I will have to wait for a few days (GPU nodes in maintenance on our cluster), but I will try as soon as possible.

andrewkern commented 4 months ago

you might also try this on a cpu?

jbruxaux commented 3 months ago

Hi!

Sorry, it took me a few weeks to come back to this, but I re-ran the analysis on a smaller chromosome (only the BSCORRECT part), and I get the exact same result as last time (using the cmp command). So this part is at least consistent.

andrewkern commented 3 months ago

okay! this is very strange. any chance this has to do with seeds being maintained across runs? are you setting seeds manually?

jbruxaux commented 3 months ago

Yes, I used the same seed! I re-ran again with different seeds, and here is what I get (for a smaller chromosome). The original run: recombination_rate_1Mb_chr12_3 The new run: recombination_rate_1Mb_chr12_4 For reference, the uncorrected results: recombination_rate_1Mb_chr12_2

andrewkern commented 3 months ago

okay this is definitely a seed issue. when is the last time you pulled the code? we recently fixed a potential bug in commit #48 which may affect bootstrapping with a manual seed.

nspope commented 3 months ago

what version are you using @jbruxaux ? there was a bug fixed wrt to setting seeds a couple months ago (here) but you'll have to use the current github version of the repo

andrewkern commented 3 months ago

what version are you using @jbruxaux ? there was a bug fixed wrt to setting seeds a couple months ago (here) but you'll have to use the current github version of the repo

jinx

jbruxaux commented 3 months ago

A quick update. I re-ran the analysis from scratch without any seed (and with the last ReLERNN version). I still see this pattern, but not as strongly.
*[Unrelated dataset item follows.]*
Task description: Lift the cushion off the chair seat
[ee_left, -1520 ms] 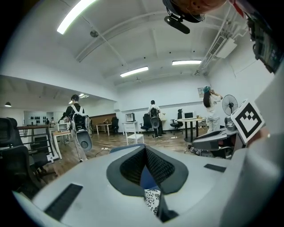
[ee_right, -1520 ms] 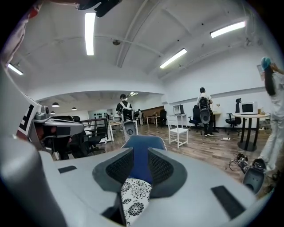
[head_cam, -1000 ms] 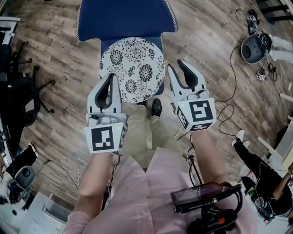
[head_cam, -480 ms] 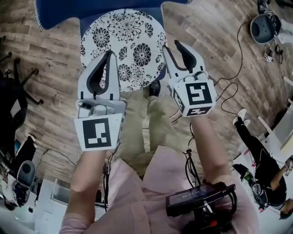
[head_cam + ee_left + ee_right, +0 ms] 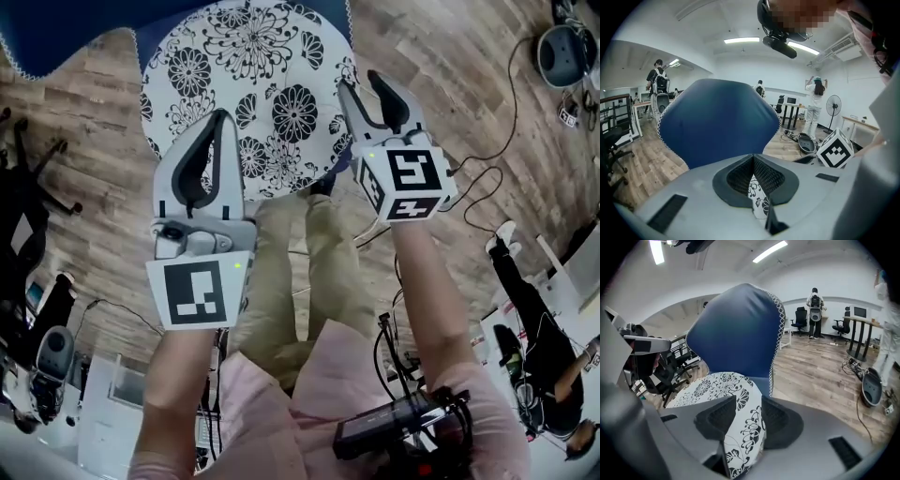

Here are the non-corrected results: recombination_rate_1Mb_chr12_6

And here are the corrected results: recombination_rate_1Mb_chr12_5

What do you think? As you can see, my third part (from 1000 in the graph, so 1Gb in reality) shows almost no correction compared to the two others.

nspope commented 6 days ago

Hey @jbruxaux sorry for the long silence ... if you still have your script handy, could you please post the exact invocation for BSCORRECT? Were you using the default arguments; or a copy-paste from the examples/example_pipeline.sh (e.g. with --nSlice 2 --nReps 2); or something else?

If it's the copy-paste from example_pipeline.sh, then I think that's the issue -- two slices and two reps per slice is way to few (the defaults are 100 slices, 1000 reps per slice or thereabouts) which would make the correction very very noisy.

Thanks!

jbruxaux commented 6 days ago

I indeed used the example_pipeline.sh script, with --nSlice 2 --nReps 2. So that explains the issue. I will give it another try with more reasonable values. Thank you for your feedback!